In its current construct, the NBA lottery is comprised of every team in the league that fails to make the playoffs. Those teams then have a specific percentage chance to win the lottery based off of their record. The team that finishes with the worst record in a given season is awarded a 25 percent chance at the top pick, while the second and third worst teams have 19.9 and 15.6 percent chances, respectively.
What the NBA’s competition committee, comprised of league general managers and coaches, is proposing is making the percentage to win the lottery even among the teams with the three worst records in the league.
Essentially, this move is being brought forth as another attempt to extinguish reward for losing — and more importantly, tanking.
The main reason the NBA would look to rid the league of tanking franchises is obviously to keep competition at its highest level. If teams are outright losing on purpose, or doing so with a “wink wink” mentality like the Philadelphia 76ers have employed in recent years, the league’s overall product becomes watered down.
But changing the lottery system doesn’t help prevent disparity in the NBA. In fact, it encourages it.
Throughout the entirety of the league’s existence, team’s have ridden the backs of star players to NBA championships. In order to get that elusive ring, having a franchise player — or multiple franchise players — is a team’s best bet. However, getting players of that caliber on your team is easier said than done. There are few routes to acquiring a locked in franchise talents. First, a team could draft a player that becomes a star (their best bet at landing that player would come at the top of the draft, naturally). A team could also trade for an already established star (though that takes assets, usually draft pick compensation — the higher the pick, the more value it has). Finally, a team could sign a star player in free agency (although, small market teams usually don’t have the appeal to sign a star player outright).

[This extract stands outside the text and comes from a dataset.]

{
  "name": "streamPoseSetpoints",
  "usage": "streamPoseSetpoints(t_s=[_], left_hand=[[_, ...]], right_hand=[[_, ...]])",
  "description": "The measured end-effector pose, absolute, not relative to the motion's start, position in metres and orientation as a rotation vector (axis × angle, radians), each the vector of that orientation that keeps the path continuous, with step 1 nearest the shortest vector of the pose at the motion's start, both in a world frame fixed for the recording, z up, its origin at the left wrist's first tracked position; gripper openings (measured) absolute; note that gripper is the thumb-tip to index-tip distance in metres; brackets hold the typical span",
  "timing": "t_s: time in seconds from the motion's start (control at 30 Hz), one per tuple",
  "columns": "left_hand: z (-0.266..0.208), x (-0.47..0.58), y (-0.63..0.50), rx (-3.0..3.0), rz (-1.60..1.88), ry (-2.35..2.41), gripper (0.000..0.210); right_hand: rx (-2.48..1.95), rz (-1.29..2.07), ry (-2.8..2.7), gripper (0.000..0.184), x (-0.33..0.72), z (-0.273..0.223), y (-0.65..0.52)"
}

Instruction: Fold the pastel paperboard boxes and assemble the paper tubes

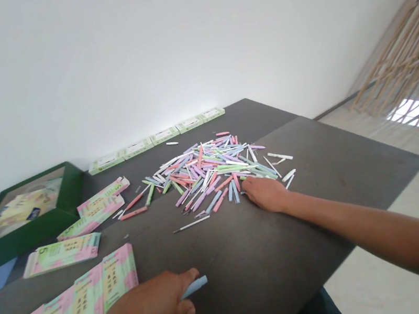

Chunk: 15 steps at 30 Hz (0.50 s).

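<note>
My left hand [164, 302] is closed round a light blue pen barrel [195, 286], whose end juts out past the thumb and fingers. It is over the front of the dark table, beside a row of printed pen boxes [81, 297]. My right hand [265, 193] rests at the near right edge of a loose pile of pen parts [211, 164] in pink, blue, green, purple and white. Its fingers are curled down at the pile, and what they grip is hidden. A thin white refill [193, 224] lies apart in front of the pile.
Several pale green boxes [166, 134] line the wall at the back. At the left stands a dark green tray [64, 188] with a yellow packet [22, 207] in it. More printed cartons [65, 253] lie near it. The table [352, 155] ends at the right above a pale floor.
</note>
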<state>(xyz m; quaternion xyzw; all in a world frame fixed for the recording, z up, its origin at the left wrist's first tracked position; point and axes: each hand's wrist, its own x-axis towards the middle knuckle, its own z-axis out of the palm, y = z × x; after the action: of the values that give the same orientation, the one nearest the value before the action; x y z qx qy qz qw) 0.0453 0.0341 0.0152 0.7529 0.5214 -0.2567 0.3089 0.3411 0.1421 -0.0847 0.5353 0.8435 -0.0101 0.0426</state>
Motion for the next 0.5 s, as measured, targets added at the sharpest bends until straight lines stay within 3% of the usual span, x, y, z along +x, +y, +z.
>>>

In order for everyone, small market teams and poorly constructed teams included, to have a shot at landing star players, getting a top pick as compensation for a bad season seems to be the most logical way of spreading stars throughout the league.
For Major League Baseball and the National Football League, the worst teams get the highest draft pick in that year’s following draft. You win 59 out of 162 games like the Minnesota Twins did last season? Guess what, you get your chance at picking the best player available. Or how about the Cleveland Browns, who won just one of their 16 football games last year? Guess what, they got their choice of all every eligible player in the draft.

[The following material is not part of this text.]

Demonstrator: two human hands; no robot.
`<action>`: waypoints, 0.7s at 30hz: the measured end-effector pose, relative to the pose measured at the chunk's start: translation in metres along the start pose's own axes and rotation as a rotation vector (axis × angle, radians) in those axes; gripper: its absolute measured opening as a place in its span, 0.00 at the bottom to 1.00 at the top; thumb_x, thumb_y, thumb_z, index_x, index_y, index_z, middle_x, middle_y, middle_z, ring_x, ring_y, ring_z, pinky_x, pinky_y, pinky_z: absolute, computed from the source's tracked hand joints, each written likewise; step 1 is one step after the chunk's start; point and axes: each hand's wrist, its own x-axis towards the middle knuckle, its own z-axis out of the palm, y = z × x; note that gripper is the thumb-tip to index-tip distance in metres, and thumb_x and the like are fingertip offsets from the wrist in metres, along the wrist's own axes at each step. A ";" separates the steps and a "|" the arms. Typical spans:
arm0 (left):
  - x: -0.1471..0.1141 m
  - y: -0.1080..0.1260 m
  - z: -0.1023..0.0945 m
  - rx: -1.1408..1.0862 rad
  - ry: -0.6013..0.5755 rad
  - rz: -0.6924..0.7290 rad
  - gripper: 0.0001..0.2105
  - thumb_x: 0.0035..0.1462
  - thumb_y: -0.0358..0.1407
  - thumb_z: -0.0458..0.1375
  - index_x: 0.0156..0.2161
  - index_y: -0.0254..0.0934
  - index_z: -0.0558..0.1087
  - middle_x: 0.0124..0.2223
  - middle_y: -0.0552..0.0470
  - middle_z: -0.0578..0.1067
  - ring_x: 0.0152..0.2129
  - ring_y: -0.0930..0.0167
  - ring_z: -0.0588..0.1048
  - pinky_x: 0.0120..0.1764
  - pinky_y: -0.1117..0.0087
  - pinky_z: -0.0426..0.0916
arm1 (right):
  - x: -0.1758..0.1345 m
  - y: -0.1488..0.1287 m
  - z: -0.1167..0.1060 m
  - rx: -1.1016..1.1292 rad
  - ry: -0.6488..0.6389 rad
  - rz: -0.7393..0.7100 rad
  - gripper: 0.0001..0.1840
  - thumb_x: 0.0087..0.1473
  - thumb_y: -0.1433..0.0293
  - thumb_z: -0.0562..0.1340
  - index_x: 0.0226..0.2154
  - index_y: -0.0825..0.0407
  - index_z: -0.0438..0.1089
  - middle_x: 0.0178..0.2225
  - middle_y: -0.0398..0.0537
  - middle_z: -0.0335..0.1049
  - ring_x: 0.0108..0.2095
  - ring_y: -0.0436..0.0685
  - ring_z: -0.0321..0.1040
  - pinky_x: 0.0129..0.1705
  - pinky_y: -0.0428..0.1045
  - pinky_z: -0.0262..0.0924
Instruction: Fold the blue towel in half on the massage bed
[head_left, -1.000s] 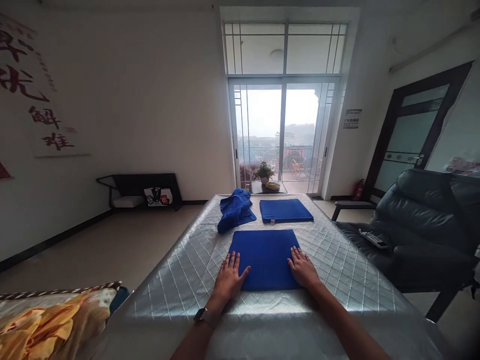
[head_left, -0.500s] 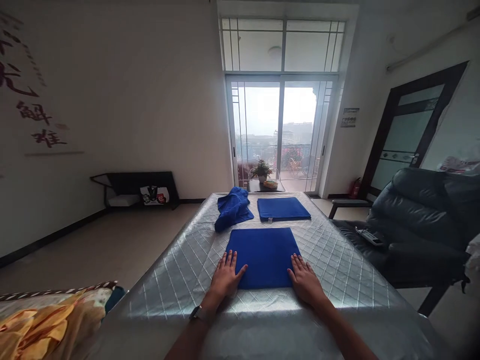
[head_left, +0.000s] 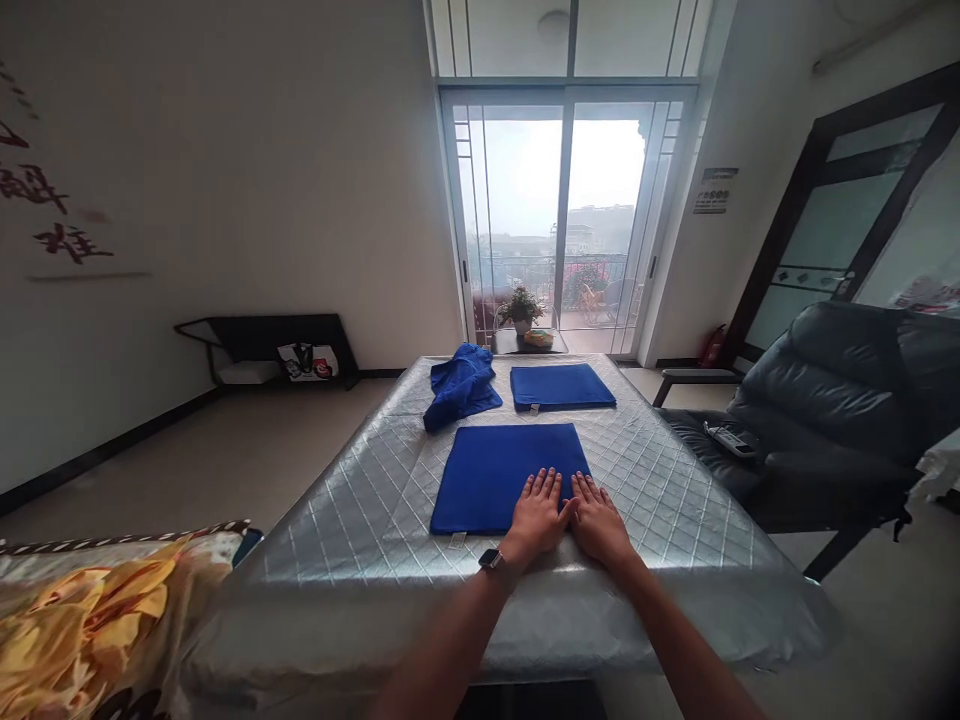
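A flat blue folded cloth (head_left: 484, 475) lies in front of me on the silver quilted table cover (head_left: 352, 510), a small white tag showing at its near edge. My left hand (head_left: 540, 512) rests flat on the cloth's near right part, fingers stretched out, a watch on the wrist. Right beside it, my right hand (head_left: 598, 515) lies flat at the cloth's right edge, fingers extended, the thumbs touching or nearly so. Farther back, a second folded blue cloth (head_left: 564, 386) lies flat, and a crumpled blue cloth (head_left: 461, 388) sits to its left.
A dark reclining armchair (head_left: 825, 400) with a remote-like device (head_left: 729, 440) on its seat stands to the right. Yellow patterned fabric (head_left: 97, 620) lies low on the left. Beyond the table, a small stand holds a potted plant (head_left: 521, 308) before the glass doors.
My left hand has slid right across the cloth, from its left edge to beside my right hand. The right hand stays near the right edge. The view has tilted down slightly.
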 end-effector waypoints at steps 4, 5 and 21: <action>-0.015 -0.026 -0.006 0.029 -0.032 -0.077 0.38 0.68 0.55 0.26 0.72 0.34 0.50 0.73 0.47 0.49 0.71 0.64 0.44 0.70 0.56 0.41 | 0.000 -0.001 -0.001 0.013 0.007 0.006 0.36 0.68 0.58 0.39 0.72 0.59 0.43 0.73 0.50 0.36 0.73 0.58 0.33 0.71 0.58 0.29; -0.021 -0.038 -0.010 0.044 -0.036 -0.109 0.38 0.68 0.55 0.27 0.72 0.34 0.50 0.74 0.47 0.48 0.71 0.64 0.44 0.70 0.55 0.41 | 0.000 -0.001 -0.001 0.013 0.010 0.009 0.36 0.68 0.58 0.39 0.72 0.60 0.43 0.73 0.50 0.36 0.73 0.58 0.33 0.71 0.57 0.29; -0.098 -0.126 -0.032 0.103 0.007 -0.435 0.51 0.59 0.69 0.34 0.73 0.29 0.44 0.74 0.40 0.40 0.71 0.55 0.39 0.69 0.53 0.42 | 0.001 -0.001 0.002 0.005 0.002 0.014 0.37 0.68 0.57 0.38 0.72 0.59 0.41 0.74 0.50 0.35 0.73 0.57 0.30 0.71 0.57 0.28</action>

It isn’t a guarantee that players picked first overall in a draft ultimately turn into stars, but it’s the option that the worst team in the entire league has their pick of the litter that is so valuable. If a team is perpetually bad, but can’t win the draft lottery and continues to miss out on their franchise player, how does that create parity in the NBA? Short answer: it doesn’t.
By keeping the struggling teams at an arm’s distance from what could be viewed as their own first-aid kit in the form of a top overall pick, the NBA allows less of a chance for a franchise to rise of from the bottom of their league and challenge the Golden State’s and San Antonio’s of the world for a prolonged period of time.
In Wojnarowski’s report, he also makes mention that a varied structure of the reform could involve a potential clause that wouldn’t allow a team to draft within the top three picks in consecutive years. While this stipulation isn’t directly proposed in the reform’s current structure, it is expected to be discussed at the board of governors meeting, Wojnarowski said.
With the current stranglehold the Golden State Warriors have on the NBA and the trend of super teams the NBA is experiencing, clubs with one good player being able to compete for a championship is a thing of the past. Barring a team from being able to select within the top three in consecutive years potentially stops that team from throwing away a handful of wins the season after they draft in a high slot, but it doesn’t allow that team the opportunity to build a contender and add another franchise into the mix for a championship.
Through their words and their actions, dating back to the 2014 attempt the league made on a lottery reform, it’s clear that the NBA wants to make it harder for bad teams to become contenders.
As the 2017-18 gets ready to tip off, with another Warriors-Cavaliers NBA finals seeming imminent, parity is certainly becoming an issue throughout the league. However, reforming the lottery and cutting down the fractional chances bad teams already have at landing their star player isn’t going to fix that problem.